Grammar development, test suites and profiles

For testing our Portuguese Grammar, we are using the sentences from https://github.com/delph-in/docs/wiki/MatrixMrsTestSuitePt (with some revision). We manually added some examples in the Matrix customization system in the Test Sentences form. Latter, @leoalenc created some more sentences directly in a local file, called my-test_sentences.txt, to avoid the trouble to add them in the web form to have them saved back in the txt file during the grammar generation from the Matrix.

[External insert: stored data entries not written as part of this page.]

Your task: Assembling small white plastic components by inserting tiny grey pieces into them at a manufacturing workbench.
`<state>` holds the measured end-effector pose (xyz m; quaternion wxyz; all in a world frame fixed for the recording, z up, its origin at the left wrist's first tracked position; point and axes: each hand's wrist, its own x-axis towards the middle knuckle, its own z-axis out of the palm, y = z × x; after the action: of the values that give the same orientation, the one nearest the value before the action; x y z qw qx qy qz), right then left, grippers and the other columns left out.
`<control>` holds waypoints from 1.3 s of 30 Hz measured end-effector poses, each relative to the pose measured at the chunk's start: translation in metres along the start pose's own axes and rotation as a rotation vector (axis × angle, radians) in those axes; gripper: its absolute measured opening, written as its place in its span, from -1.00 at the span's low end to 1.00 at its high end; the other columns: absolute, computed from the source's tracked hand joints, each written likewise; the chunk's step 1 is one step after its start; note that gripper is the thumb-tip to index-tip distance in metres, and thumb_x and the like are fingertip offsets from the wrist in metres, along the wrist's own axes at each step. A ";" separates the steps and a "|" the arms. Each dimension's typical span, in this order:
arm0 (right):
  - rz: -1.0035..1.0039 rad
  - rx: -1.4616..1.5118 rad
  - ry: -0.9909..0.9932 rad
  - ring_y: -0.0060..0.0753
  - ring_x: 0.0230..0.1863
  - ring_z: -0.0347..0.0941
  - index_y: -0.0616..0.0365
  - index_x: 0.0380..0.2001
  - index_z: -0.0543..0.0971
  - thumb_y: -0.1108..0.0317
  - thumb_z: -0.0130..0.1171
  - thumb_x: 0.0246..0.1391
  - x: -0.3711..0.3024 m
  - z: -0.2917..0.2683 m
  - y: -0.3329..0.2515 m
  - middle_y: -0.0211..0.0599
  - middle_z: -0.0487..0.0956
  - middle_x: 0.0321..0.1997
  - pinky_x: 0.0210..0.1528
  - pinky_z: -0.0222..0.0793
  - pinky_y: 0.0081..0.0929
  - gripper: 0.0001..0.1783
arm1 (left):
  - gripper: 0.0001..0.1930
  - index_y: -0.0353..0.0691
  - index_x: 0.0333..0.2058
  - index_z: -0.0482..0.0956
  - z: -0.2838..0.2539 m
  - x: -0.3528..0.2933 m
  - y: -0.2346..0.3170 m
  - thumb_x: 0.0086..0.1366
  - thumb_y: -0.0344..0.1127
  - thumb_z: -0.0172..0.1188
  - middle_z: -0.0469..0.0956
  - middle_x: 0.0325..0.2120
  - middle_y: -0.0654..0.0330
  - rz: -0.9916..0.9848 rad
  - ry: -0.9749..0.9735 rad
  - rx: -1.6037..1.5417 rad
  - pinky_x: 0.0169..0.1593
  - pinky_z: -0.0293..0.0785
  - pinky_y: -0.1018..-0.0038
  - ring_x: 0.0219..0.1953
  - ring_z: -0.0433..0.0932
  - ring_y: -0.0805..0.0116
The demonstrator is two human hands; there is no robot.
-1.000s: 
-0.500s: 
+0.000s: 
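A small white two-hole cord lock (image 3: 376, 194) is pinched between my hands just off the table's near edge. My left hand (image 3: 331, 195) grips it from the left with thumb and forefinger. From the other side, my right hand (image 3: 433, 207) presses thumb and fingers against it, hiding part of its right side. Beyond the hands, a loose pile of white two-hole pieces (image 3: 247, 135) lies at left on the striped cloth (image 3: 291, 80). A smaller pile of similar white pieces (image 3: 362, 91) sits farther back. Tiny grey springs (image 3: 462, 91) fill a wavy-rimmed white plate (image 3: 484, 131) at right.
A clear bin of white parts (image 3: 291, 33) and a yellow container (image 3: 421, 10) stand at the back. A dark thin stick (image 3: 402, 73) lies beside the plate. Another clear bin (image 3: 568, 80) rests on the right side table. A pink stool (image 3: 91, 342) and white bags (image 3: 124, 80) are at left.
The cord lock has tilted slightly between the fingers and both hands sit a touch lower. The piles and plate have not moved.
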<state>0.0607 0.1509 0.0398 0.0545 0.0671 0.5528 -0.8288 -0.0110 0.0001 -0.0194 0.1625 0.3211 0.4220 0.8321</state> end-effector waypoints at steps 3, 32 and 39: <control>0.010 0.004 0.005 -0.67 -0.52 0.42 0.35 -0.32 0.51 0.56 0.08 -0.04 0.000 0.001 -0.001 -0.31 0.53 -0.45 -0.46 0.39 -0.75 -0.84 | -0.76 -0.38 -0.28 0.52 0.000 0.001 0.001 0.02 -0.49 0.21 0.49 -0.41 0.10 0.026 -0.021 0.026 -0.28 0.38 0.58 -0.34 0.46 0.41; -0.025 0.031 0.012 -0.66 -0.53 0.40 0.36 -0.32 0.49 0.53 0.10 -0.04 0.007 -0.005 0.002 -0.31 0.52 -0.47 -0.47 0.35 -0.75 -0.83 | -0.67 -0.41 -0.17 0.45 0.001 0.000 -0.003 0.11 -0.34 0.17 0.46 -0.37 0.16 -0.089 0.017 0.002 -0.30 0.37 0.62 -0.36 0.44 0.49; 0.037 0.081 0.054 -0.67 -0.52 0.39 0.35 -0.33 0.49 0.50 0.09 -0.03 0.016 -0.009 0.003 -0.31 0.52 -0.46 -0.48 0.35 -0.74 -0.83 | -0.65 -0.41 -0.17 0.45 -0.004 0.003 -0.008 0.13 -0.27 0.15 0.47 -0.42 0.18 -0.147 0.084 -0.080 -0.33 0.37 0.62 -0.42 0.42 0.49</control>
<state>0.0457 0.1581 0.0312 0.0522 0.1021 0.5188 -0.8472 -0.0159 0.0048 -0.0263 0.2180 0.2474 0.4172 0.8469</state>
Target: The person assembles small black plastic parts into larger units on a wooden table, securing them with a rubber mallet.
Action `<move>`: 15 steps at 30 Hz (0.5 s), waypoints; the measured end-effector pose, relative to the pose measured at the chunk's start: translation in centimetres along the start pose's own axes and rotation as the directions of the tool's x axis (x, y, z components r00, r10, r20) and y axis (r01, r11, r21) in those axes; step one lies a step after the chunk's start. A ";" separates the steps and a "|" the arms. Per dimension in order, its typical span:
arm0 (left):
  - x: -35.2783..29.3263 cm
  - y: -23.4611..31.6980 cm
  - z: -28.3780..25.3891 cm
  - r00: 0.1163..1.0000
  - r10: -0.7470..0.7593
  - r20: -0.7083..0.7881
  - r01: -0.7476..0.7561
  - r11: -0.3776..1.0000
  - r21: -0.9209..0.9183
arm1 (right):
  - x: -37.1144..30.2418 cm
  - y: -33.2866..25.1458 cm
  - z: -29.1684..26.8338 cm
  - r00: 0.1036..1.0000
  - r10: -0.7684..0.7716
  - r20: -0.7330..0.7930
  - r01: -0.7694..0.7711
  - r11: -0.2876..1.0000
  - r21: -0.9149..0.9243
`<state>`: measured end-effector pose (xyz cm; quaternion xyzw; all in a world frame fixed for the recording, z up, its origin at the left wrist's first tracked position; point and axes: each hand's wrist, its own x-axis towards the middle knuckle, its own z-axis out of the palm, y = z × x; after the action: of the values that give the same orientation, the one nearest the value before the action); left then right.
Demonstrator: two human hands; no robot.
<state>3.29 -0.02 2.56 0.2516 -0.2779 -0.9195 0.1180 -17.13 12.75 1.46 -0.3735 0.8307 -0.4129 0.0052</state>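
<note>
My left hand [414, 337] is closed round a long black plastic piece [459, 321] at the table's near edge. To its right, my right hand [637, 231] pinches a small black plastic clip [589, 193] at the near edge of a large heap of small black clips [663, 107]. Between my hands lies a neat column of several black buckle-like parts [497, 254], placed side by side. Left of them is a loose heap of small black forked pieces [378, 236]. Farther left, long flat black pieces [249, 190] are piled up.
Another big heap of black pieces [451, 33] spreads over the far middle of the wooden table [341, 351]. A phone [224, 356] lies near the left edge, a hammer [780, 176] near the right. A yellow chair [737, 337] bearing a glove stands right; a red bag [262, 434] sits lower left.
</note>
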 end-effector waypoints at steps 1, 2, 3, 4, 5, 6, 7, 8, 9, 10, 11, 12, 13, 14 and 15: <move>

I am now looking for a more efficient way to deal with the test sets. We want to use not only the MRS but also the CSLI. Page https://github.com/delph-in/docs/wiki/MatrixDoc_TestSentences is incomplete. I suppose that profiles are the right way to go. Still, I am looking for advice on how to use profiles during grammar development and, in particular, if there is any special support for profiles in the Matrix or any particular way to work with profiles in a matrix-based grammar.

@Dan, any suggestion about how to work with profiles instead of text files during grammar development?

If I understand correctly, you want to know (a) how to create test suites from text files, and (b) how to work with profiles during grammar development?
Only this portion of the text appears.